Antonov consultó su mapa. Peefingen distaba pocos kilómetros de allí.
—¡Reúna a sus hombres, sargento! —ordenó—. Proseguimos el viaje hasta Peefingen.
Una valla formada por viejos somieres y trozos de alambre de espino, rescatados del frente de batalla, acotaba un amplio espacio en cuyo centro varios vagones de ferrocarril servían de oficina y de vivienda a los propietarios herrumbrosos de la sociedad Aceros y Desguaces del Rin. La puerta de entrada, fabricada con varias barras mal soldadas, en forma de parrilla, permanecía abierta. El automóvil penetró en la ancha avenida central que discurría entre pequeños montones de chatarra clasificados y otros más grandes sin clasificar.

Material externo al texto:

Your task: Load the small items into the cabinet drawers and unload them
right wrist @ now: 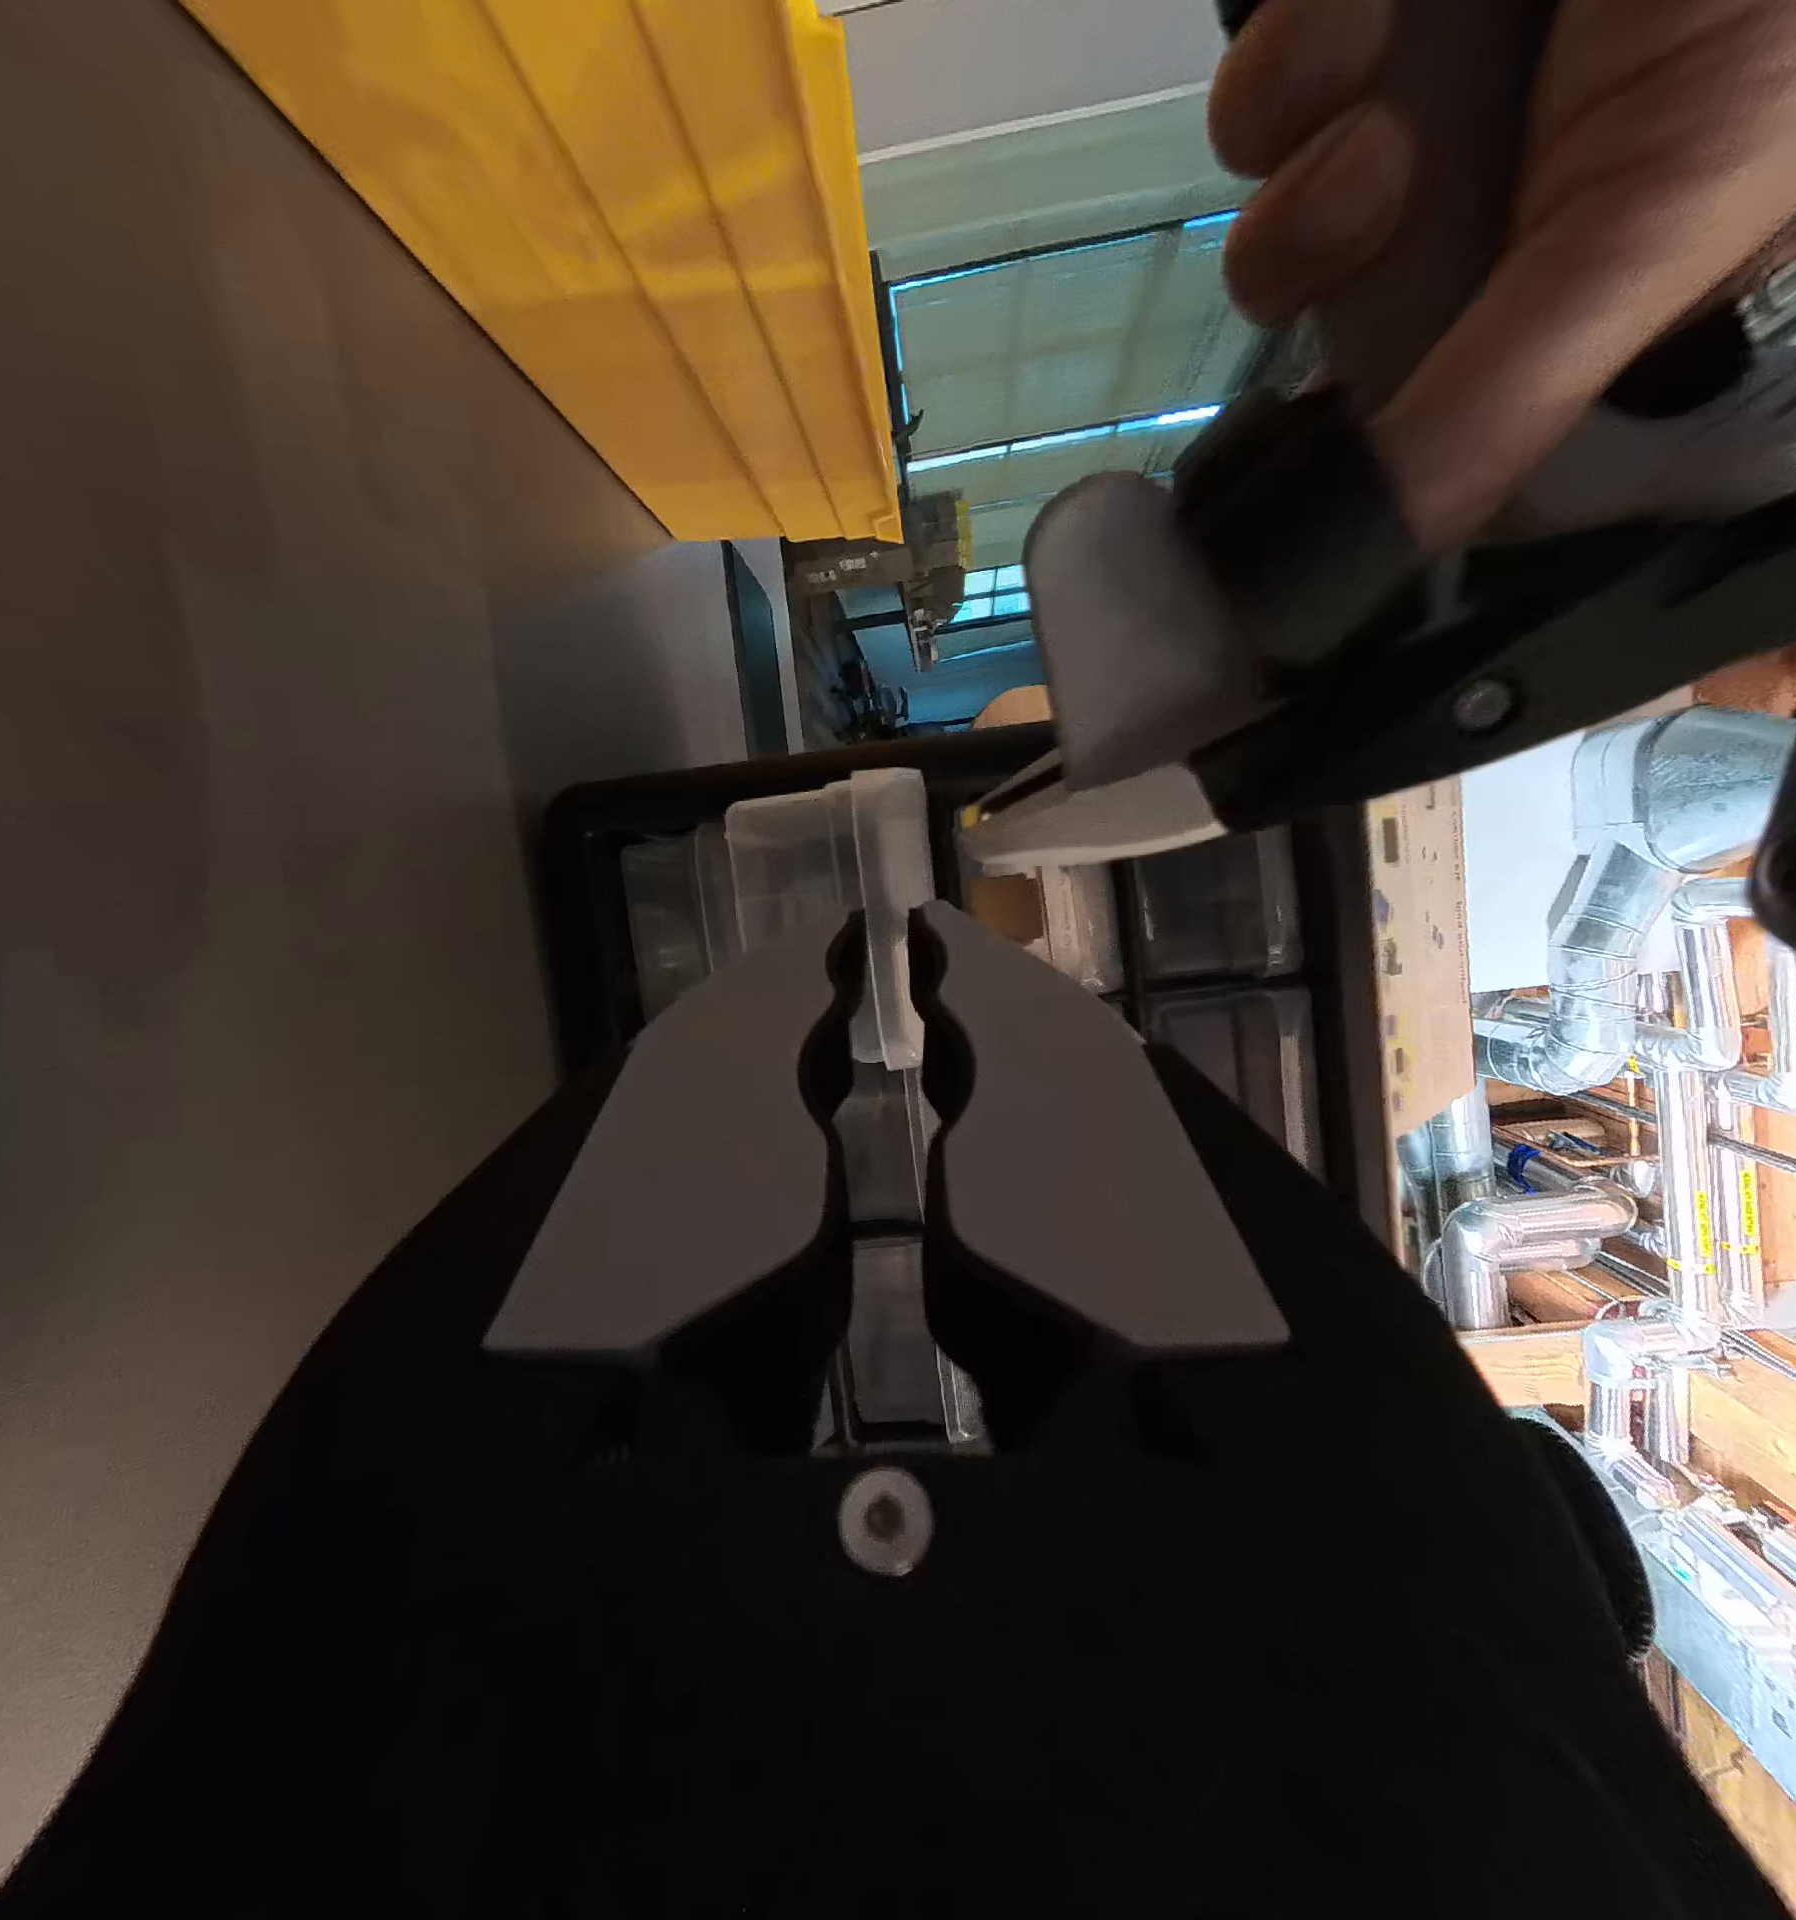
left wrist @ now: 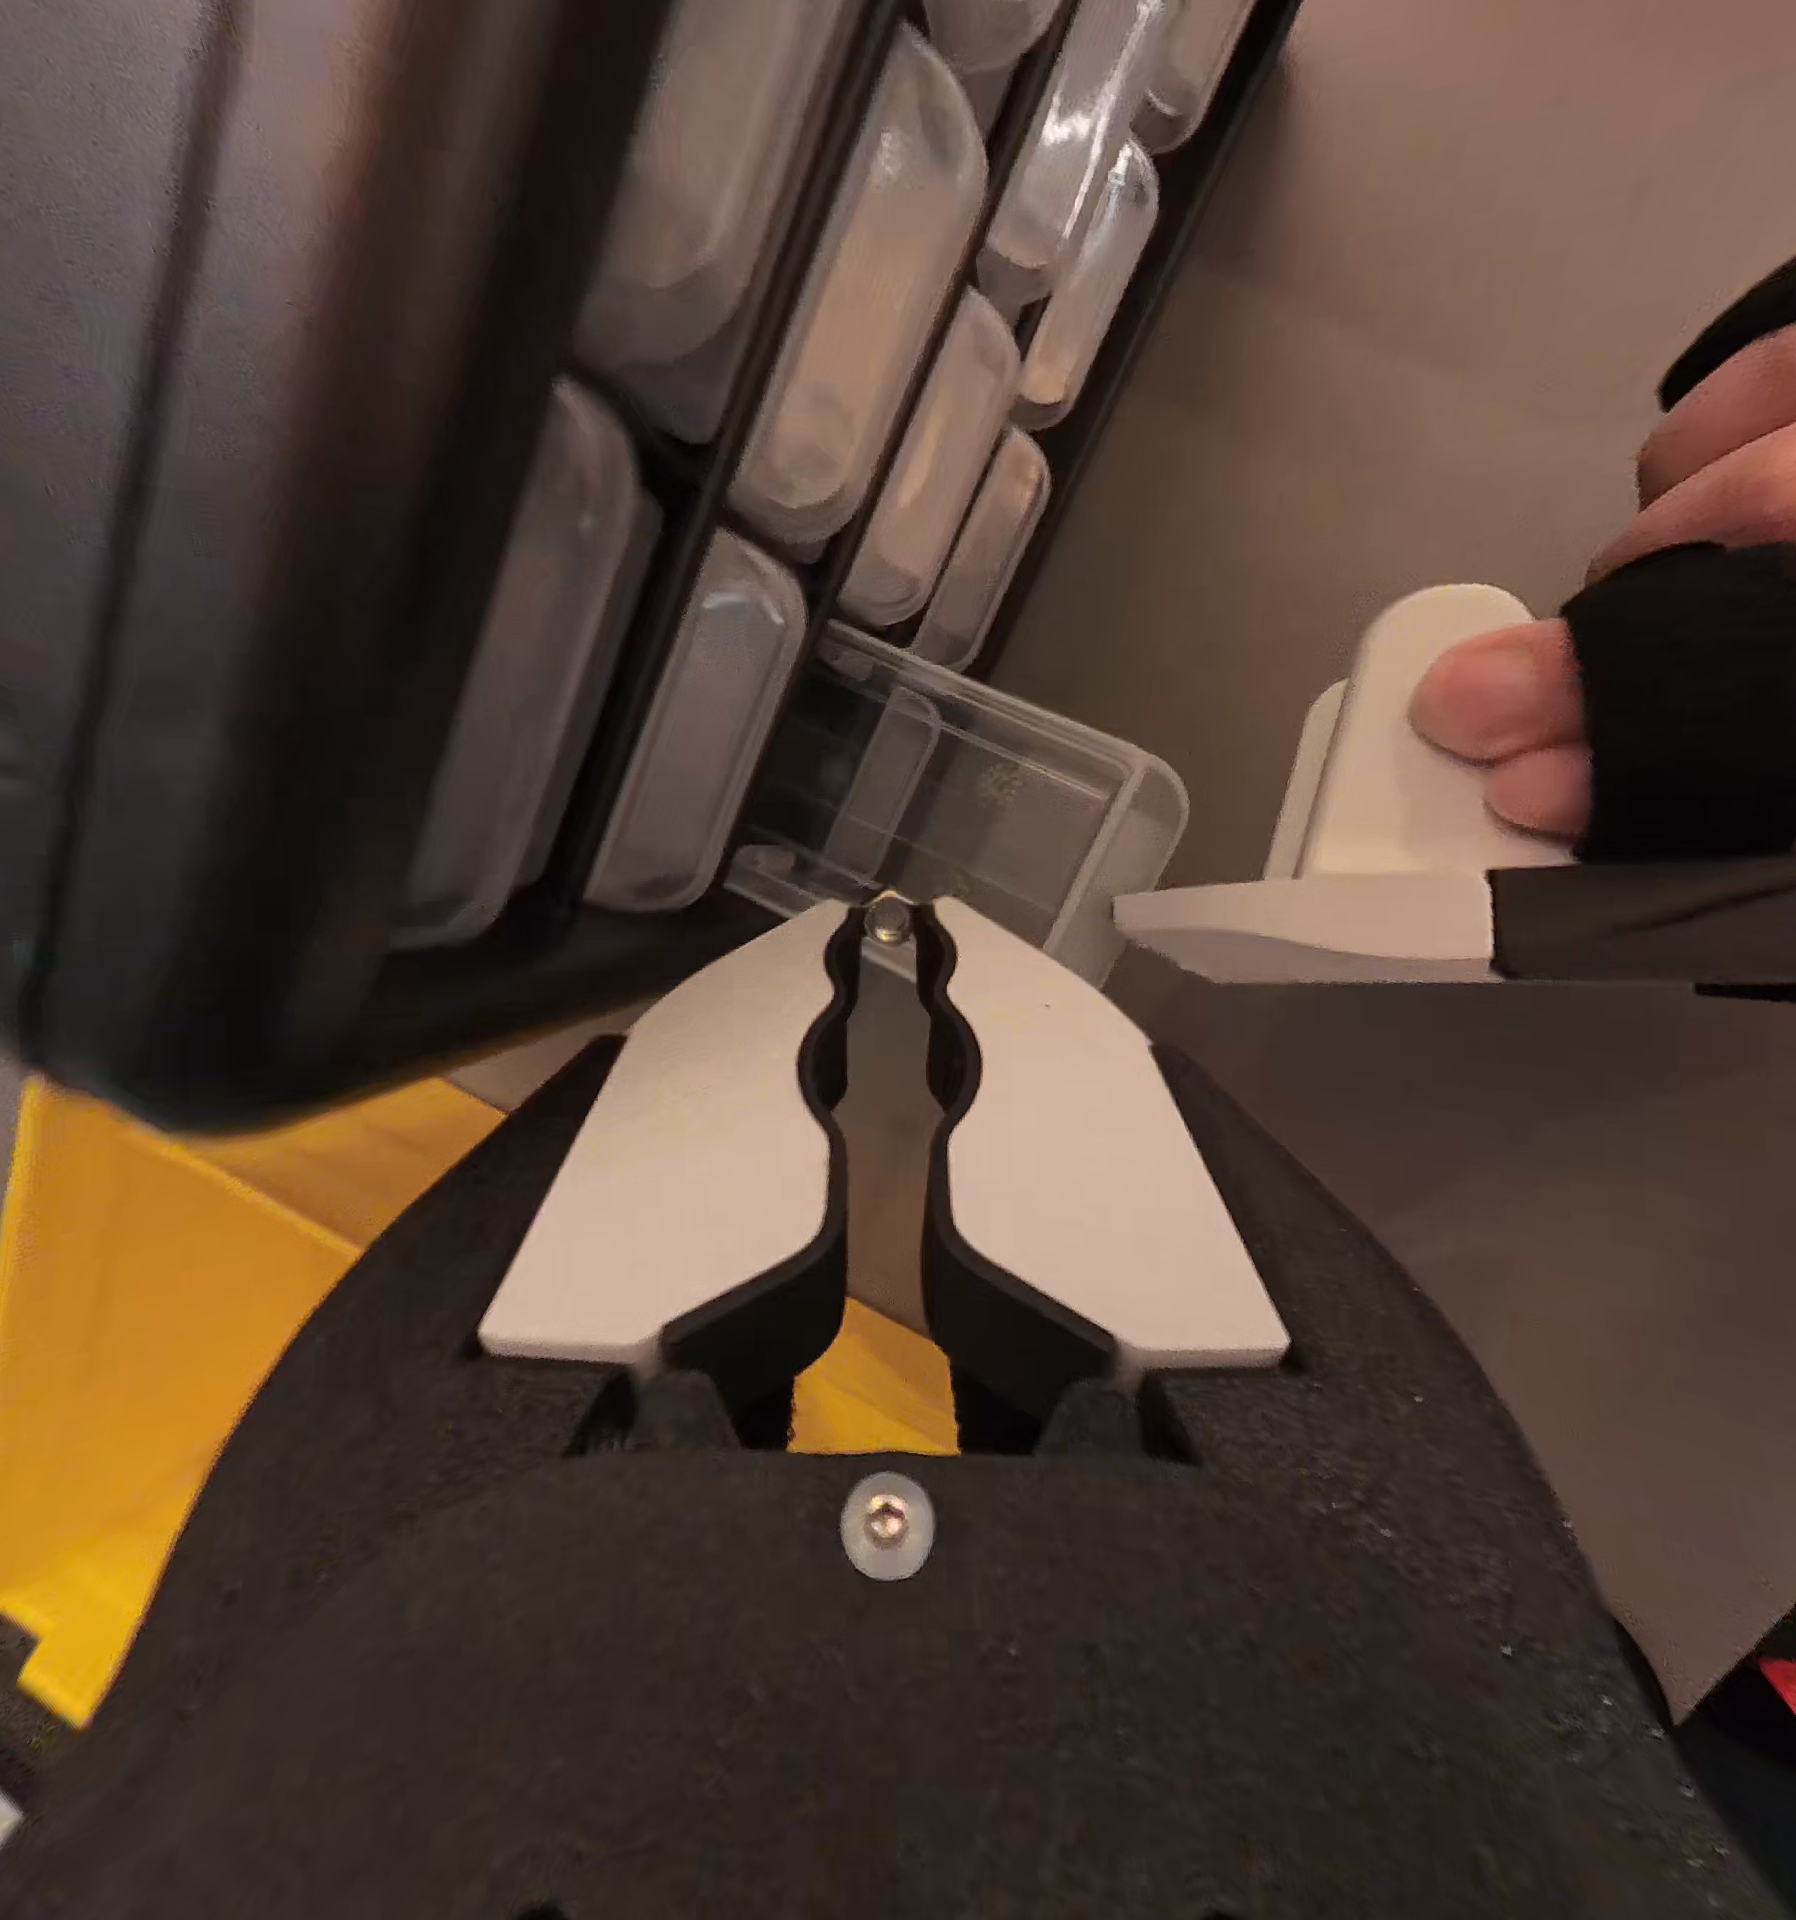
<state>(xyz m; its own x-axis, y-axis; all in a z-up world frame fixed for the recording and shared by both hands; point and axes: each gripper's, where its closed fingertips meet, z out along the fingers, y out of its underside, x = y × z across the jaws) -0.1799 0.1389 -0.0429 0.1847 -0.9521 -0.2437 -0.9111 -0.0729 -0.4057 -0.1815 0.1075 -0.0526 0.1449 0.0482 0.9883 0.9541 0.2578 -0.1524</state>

Un obrero martilleaba un enorme motor de autoblindado tratando de extraer el cobre de las bobinas.
—Querríamos ver a Herr Kolb.
Dejó de golpear y lanzó una mirada suspicaz a los visitantes. Le pareció que la mujer era extranjera, quizá una de esas judías americanas podridas de dólares que ahora merodean por Alemania buscando a sus parientes pobres, de los que jamás se hubieran acordado si no estuvieran ya muertos y convertidos en jabón.
—¿Quién pregunta por él?
—Esta señora es amiga suya —informó Müller—. Viene de España. Intenta localizar al piloto de Stukas con el que Herr Kolb sirvió.
El hombre asintió.
—Herr Kolb no está. Salió esta mañana a comprar chatarra.
—¿Sabe cuándo regresará?
—No lo sé. Tiene que ir a cuatro o cinco sitios y luego se quería pasar por la oficina de permisos industriales, en el sector francés.
Müller hizo un gesto de desaliento y tradujo.
—¿Le podemos dejar una nota? —sugirió Carmen.